### WHAT YOU WILL DO
Find all the lines in the material below with the word "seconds", and copy them.

---------- EXERCISE DATA ----------

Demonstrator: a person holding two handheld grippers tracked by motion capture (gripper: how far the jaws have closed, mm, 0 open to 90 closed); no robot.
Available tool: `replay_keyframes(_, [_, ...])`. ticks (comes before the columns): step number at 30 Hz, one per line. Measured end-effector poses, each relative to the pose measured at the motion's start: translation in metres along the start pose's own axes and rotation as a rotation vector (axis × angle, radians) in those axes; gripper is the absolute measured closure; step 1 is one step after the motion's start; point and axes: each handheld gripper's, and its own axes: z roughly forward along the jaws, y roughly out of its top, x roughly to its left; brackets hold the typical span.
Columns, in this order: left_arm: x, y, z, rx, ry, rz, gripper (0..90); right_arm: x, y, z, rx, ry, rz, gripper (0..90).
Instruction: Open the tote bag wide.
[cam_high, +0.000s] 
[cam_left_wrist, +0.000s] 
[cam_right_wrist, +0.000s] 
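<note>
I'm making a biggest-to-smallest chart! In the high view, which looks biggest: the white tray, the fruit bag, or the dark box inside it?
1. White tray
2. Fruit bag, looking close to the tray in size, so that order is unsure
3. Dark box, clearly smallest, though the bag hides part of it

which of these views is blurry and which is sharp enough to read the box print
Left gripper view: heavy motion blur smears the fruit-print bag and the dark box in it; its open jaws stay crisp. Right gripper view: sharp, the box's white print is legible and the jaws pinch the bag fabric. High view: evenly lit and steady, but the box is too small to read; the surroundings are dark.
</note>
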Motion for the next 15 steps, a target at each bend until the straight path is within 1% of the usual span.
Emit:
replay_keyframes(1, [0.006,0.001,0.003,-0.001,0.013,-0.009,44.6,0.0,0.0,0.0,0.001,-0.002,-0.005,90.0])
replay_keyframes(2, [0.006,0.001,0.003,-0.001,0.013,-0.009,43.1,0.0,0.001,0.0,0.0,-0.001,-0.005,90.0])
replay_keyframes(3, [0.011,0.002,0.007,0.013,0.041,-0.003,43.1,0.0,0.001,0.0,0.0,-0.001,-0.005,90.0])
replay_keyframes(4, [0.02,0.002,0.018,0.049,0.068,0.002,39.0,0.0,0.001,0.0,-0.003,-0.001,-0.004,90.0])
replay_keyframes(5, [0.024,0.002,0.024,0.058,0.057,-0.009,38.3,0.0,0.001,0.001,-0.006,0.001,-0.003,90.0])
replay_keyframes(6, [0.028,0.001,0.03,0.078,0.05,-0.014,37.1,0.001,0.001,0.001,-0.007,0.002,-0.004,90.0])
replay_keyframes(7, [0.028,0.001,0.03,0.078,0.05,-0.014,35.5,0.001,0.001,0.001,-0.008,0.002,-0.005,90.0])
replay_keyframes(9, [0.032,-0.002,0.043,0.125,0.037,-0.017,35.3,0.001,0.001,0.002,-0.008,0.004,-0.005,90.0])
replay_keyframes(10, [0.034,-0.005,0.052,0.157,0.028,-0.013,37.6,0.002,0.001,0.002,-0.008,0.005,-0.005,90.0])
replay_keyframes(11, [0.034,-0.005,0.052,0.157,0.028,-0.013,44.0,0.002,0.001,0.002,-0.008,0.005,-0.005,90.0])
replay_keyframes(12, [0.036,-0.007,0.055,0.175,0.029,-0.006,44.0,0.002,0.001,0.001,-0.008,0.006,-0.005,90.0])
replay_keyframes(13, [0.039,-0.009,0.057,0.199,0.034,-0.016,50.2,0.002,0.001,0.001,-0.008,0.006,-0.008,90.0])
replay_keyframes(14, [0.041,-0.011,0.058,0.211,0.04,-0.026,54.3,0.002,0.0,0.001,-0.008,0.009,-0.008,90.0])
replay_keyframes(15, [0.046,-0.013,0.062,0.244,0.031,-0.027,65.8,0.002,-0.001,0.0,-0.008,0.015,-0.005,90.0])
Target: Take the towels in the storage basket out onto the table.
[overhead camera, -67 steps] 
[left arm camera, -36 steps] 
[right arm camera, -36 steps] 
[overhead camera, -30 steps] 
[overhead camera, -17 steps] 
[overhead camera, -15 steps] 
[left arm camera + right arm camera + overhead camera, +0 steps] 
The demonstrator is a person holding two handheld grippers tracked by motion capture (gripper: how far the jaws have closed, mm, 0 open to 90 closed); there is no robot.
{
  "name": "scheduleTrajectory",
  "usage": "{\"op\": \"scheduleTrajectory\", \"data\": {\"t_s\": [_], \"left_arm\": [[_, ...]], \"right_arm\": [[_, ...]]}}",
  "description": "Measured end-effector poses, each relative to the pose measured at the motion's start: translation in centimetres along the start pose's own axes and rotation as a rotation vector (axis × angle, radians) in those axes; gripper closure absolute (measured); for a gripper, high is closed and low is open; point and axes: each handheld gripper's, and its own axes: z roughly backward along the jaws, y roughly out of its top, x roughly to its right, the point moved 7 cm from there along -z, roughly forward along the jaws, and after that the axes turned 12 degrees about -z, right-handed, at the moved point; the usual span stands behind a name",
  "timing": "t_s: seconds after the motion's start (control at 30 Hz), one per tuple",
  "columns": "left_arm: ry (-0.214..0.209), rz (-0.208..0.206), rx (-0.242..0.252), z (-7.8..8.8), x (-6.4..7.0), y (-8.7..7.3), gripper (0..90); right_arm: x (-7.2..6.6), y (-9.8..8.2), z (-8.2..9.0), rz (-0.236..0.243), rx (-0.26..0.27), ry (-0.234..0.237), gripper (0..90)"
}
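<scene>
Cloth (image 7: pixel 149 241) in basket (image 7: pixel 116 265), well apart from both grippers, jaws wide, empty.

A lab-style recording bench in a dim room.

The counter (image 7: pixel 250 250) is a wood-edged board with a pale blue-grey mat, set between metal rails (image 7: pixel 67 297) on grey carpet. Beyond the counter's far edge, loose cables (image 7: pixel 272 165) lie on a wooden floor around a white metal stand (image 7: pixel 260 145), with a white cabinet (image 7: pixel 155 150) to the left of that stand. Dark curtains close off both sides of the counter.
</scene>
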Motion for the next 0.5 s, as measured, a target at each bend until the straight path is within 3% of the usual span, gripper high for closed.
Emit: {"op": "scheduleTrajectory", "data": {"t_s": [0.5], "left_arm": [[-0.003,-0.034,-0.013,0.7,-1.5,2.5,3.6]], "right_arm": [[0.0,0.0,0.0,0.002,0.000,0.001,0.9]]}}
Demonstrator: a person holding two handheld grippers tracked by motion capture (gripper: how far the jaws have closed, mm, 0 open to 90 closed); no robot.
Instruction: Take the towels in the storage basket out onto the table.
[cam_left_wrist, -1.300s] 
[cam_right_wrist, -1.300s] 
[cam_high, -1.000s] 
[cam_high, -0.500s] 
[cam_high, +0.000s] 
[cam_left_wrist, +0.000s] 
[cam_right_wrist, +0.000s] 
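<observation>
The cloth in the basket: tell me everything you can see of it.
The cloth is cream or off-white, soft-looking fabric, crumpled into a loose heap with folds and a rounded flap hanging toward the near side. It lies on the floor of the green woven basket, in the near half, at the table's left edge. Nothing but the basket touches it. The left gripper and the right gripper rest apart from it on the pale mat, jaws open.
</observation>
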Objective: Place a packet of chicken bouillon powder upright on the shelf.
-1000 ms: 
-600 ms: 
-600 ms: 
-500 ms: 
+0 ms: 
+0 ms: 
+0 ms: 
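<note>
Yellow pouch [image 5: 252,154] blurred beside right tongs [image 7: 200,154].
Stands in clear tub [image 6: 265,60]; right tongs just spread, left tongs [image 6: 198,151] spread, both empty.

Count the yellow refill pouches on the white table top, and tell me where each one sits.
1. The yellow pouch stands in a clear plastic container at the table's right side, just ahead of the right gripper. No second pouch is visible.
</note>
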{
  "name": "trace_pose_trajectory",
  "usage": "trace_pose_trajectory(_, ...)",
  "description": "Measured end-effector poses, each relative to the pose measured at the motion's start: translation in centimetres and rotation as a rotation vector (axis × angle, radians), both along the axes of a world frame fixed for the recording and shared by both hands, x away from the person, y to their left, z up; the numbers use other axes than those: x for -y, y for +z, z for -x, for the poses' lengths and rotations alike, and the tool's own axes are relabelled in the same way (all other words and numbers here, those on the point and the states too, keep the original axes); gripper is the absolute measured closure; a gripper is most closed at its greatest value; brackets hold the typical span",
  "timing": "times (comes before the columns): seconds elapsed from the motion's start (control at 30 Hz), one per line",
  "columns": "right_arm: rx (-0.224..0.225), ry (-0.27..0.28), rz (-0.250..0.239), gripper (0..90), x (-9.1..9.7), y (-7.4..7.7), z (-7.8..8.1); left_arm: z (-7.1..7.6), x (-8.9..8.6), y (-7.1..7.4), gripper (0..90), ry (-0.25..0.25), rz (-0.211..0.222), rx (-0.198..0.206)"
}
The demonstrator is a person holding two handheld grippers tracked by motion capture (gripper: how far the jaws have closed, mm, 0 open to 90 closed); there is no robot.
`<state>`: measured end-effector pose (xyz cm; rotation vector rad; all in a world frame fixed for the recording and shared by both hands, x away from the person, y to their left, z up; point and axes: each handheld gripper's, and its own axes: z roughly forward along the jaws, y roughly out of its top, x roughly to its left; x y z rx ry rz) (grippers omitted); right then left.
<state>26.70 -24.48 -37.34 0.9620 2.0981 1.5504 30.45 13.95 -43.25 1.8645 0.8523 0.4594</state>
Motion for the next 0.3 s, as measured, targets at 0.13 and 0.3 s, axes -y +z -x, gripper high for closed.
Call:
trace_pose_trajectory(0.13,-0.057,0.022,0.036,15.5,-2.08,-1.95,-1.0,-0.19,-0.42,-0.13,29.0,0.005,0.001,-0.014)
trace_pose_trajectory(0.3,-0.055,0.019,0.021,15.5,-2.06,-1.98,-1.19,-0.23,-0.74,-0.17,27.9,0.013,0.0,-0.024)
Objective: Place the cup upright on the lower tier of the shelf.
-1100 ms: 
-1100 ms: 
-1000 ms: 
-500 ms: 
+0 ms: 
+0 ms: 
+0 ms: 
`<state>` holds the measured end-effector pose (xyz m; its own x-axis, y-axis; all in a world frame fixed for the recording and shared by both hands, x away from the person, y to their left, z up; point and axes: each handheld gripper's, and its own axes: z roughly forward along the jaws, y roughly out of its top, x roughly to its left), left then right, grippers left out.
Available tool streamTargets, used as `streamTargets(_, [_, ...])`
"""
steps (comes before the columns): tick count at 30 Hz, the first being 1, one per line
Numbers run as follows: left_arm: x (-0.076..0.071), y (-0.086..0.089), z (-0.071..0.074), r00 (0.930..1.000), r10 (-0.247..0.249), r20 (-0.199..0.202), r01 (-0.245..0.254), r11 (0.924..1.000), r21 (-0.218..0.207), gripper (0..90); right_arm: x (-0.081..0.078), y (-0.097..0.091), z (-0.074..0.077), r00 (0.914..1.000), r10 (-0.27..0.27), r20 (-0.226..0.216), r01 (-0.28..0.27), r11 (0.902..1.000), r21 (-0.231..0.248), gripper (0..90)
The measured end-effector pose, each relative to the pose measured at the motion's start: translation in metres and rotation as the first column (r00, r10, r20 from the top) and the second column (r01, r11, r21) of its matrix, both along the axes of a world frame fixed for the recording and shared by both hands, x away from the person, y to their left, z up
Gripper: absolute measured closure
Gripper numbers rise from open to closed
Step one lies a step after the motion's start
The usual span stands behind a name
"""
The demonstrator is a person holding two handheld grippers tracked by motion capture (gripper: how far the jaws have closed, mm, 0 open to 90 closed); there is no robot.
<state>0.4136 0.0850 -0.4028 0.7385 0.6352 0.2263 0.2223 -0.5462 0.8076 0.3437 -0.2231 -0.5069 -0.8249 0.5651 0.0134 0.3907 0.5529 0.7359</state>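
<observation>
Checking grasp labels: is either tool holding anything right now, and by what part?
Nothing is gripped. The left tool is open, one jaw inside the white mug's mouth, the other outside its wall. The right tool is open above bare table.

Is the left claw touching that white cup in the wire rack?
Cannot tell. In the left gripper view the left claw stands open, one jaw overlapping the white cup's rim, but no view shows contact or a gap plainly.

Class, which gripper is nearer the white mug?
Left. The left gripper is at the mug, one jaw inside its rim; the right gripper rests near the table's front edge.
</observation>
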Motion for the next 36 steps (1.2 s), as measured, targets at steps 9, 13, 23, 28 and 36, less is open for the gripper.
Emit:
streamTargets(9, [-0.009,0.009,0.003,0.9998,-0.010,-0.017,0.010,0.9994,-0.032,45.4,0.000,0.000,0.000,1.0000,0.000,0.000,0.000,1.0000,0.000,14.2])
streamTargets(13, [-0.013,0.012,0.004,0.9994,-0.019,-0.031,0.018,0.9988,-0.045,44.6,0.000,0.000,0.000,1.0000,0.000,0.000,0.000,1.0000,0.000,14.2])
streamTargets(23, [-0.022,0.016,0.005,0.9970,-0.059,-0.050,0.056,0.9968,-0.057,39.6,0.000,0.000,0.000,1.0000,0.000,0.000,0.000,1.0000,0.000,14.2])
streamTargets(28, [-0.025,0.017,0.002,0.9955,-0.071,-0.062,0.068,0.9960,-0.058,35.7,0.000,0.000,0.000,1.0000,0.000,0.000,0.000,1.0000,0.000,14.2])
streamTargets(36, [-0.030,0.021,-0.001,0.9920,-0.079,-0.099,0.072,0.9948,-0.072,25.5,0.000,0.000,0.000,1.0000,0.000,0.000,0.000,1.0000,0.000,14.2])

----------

### ANSWER TO THIS EXERCISE
  "timing": "t_s: seconds after the motion's start (control at 30 Hz), one per tuple",
  "timing": "times (comes before the columns): seconds elapsed from the motion's start (control at 30 Hz), one per line",

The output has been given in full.